Indeed, a heavily worked 1955 pencil-grid inflected with graphite arcs and starbursts and spotted with dabs of white gouache is titled "Reflections in a Pond." The curator has named the exhibition "Transparent Reflections," and the visual and philosophical implications -- elusive, fugitive, incandescent and numinous -- are apt.

Nearly a quarter-century later, Pousette-Dart was still rendering the organic delicacy of shifting atmosphere -- by different means but with compelling skill. Exquisite allover marks of pale or dramatic color characterize "Within a Grove" and "Untitled (Garden Mist)," both from 1978. Neither work describes nature, but both materialize its operation. Each drawing is composed from a welter of short strokes or daubs, one in wispy graphite and faint acrylic and the other in rich ink and colorful acrylic; the marks cover the sheet like a carpet of grasses.

Occasionally a drawing gets away from him. "Calligraphic Apotheosis," an undated work from sometime in the 1940s, is frankly a mess. Swirls and squiggles of white and yellow crayon dart through a Pollock-like thicket of dark ink and gouache, but the muddy surface is inert.

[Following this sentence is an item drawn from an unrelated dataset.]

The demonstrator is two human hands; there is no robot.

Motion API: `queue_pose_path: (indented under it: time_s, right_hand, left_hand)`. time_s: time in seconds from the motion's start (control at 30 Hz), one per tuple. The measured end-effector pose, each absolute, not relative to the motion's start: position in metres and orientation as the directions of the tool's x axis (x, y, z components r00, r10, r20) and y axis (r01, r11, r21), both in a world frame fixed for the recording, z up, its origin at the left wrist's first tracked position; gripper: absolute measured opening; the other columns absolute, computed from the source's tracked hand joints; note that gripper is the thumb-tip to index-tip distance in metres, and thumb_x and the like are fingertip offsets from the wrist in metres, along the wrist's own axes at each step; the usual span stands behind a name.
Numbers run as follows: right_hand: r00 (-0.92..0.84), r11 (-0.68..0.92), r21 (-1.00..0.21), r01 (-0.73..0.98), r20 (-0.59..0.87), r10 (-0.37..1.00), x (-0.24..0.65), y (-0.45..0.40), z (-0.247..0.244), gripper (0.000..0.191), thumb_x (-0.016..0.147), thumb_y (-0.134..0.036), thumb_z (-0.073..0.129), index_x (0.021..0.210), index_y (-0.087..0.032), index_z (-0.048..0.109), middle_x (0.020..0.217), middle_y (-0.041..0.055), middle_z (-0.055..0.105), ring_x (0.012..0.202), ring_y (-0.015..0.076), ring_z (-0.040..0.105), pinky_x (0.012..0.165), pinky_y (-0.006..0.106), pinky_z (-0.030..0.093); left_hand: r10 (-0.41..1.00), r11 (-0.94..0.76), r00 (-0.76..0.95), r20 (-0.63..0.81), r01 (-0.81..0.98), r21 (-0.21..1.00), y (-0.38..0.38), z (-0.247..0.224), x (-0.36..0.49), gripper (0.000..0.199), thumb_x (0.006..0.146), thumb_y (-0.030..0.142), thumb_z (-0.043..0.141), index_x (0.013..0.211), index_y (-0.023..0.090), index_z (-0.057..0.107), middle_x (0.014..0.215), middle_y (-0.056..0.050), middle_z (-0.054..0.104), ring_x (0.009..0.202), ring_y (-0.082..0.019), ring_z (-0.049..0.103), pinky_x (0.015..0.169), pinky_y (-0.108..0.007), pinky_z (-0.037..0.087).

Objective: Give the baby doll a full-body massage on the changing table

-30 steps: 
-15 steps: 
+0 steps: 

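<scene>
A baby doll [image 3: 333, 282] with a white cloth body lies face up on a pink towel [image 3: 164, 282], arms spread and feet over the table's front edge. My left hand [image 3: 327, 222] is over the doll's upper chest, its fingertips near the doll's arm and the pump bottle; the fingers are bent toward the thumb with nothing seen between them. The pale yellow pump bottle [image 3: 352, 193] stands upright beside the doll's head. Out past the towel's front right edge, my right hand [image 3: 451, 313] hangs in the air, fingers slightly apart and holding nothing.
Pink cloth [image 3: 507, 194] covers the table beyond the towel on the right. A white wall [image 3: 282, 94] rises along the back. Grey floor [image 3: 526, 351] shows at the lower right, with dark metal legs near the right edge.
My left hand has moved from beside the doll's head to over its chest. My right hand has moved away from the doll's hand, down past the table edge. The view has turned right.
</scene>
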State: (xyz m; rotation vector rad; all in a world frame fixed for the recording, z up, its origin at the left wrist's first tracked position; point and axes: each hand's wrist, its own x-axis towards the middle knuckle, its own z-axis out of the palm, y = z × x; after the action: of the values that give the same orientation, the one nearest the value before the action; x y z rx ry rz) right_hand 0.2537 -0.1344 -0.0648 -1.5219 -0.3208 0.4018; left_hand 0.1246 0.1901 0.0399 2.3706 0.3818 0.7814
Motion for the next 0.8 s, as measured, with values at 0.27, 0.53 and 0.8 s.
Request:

The show proposes that Pousette-Dart's drawings are experimental because works on paper are commonly where a painter works out initial ideas that will be elaborated on canvas. It's a reasonable assumption, even though testing the thesis would require close comparison with his paintings over five decades. But the two early paintings included here -- both strong and both from LACMA's own collection, as are four of the show's drawings -- don't seem especially different from the 1940s works on paper.